American foreign policy today is in a state of confusion and disarray because it permeated with the Enlightenment philosophic belief that mankind is on a steady march toward perfection through technological advancement and democratization. We dismiss Augustine’s warnings about the affects of pride and “original sin,” which lies as the bedrock for Christian realism. It is ironic that in time of political polarization that has caused profound governmental paralysis, both Democrats and Republicans share a blind and enthusiastic commitment to promoting democracy abroad—not to promoting balances of power—as the best means of securing world peace. Both parties are guilty of subjecting American foreign policy to pitfalls of “moralism.” Thompson warned in Morality and Foreign Policy that “Moralism is the tendency to make one moral value supreme and to apply it indiscriminately without regard to time and place; morality, by comparison, is the endless quest for what is right amidst the complexity of competing and sometimes conflicting, sometimes compatible, moral ends.” Prudence, “the wise application of the principles of justice to the contingencies of interest and power in political life,” needs to hold sway over moralism.
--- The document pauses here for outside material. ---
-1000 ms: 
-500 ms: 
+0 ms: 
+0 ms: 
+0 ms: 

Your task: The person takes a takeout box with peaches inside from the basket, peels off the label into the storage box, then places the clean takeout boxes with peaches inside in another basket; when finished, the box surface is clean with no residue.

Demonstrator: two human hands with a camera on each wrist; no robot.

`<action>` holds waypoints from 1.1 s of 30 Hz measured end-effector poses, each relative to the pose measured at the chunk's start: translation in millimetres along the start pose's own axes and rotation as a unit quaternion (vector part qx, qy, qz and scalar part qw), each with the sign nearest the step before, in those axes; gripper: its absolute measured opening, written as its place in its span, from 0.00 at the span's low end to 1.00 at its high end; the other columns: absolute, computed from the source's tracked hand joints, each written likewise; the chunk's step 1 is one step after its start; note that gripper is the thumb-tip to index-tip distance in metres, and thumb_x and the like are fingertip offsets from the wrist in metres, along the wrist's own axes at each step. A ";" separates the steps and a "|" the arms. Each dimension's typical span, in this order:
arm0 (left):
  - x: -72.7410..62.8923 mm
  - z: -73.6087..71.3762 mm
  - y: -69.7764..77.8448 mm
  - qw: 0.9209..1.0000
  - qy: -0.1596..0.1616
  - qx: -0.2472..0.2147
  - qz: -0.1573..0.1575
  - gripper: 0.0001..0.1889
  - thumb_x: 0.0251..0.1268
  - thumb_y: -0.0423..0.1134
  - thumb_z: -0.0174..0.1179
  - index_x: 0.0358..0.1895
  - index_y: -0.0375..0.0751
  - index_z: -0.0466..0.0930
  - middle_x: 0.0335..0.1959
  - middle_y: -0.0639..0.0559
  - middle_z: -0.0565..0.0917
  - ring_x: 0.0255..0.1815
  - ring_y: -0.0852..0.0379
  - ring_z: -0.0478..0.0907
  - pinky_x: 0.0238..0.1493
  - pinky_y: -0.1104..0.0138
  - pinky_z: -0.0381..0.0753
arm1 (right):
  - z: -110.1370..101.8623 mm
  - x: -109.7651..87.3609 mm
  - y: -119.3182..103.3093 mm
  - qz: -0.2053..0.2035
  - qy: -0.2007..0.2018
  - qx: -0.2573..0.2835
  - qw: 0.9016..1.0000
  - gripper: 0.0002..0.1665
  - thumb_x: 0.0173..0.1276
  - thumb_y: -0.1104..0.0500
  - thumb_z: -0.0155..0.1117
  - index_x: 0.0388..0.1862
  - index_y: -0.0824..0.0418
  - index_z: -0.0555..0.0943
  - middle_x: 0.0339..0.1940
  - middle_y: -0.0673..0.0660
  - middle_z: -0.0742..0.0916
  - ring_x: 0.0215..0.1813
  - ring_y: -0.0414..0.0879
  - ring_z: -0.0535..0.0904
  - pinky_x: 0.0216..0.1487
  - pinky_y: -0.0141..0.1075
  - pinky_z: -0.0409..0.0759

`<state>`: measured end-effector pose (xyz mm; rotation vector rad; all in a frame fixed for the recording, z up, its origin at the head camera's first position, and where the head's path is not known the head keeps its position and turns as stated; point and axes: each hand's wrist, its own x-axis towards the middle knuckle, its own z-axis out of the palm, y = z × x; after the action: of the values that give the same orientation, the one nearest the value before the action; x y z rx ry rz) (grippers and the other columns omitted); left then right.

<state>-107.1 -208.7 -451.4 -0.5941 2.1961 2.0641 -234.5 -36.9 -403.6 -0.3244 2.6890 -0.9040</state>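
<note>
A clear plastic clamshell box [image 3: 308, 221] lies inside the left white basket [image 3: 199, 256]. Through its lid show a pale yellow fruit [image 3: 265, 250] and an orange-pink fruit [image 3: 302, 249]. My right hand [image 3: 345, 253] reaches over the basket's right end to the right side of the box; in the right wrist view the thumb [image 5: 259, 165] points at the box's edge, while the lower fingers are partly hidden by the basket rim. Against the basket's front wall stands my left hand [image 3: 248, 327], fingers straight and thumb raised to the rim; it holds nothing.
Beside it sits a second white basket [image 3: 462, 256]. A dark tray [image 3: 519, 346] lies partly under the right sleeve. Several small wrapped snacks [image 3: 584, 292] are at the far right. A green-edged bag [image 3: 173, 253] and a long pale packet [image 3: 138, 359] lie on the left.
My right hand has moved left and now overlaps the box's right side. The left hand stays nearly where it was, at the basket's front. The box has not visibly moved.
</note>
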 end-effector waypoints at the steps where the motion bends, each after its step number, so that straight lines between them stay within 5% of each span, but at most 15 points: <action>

Otherwise, the moralism from which we suffer is bound to fail because we simply do not have the power to export democracy at the expense of more acute and vital national interests.
Beyond his role in the vanguard of Christian political realism in the United States, another of Thompson’s legacies was his character of kindness, decency, patience, manners, temperance, and prudence that he extended to one and all, especially his students. Some twenty years ago, I sat across from Thompson at his desk at the Miller Center of Public Affairs at the University of Virginia that he directed for two decades. He shared with me an approach to people he learned from his earlier career as a vice president at the Rockefeller Foundation. He said that he always tried to put himself into the shoes of the person who was sitting on the other side of the desk. And that was Ken Thompson’s gift—he always gave each and every one their just due. Very few of us today take the time to do to others as we would like done to us as we endlessly toil to embellish our own egos, prestige, and reputations for power. Thompson tamed his human drive for power and carried-on in his own Christian way as a scholar in pursuit of political wisdom and as gentlemen in an era of growing incivility. As a society, we need to relearn the wisdom of Christian realism to improve our well being both at home and abroad.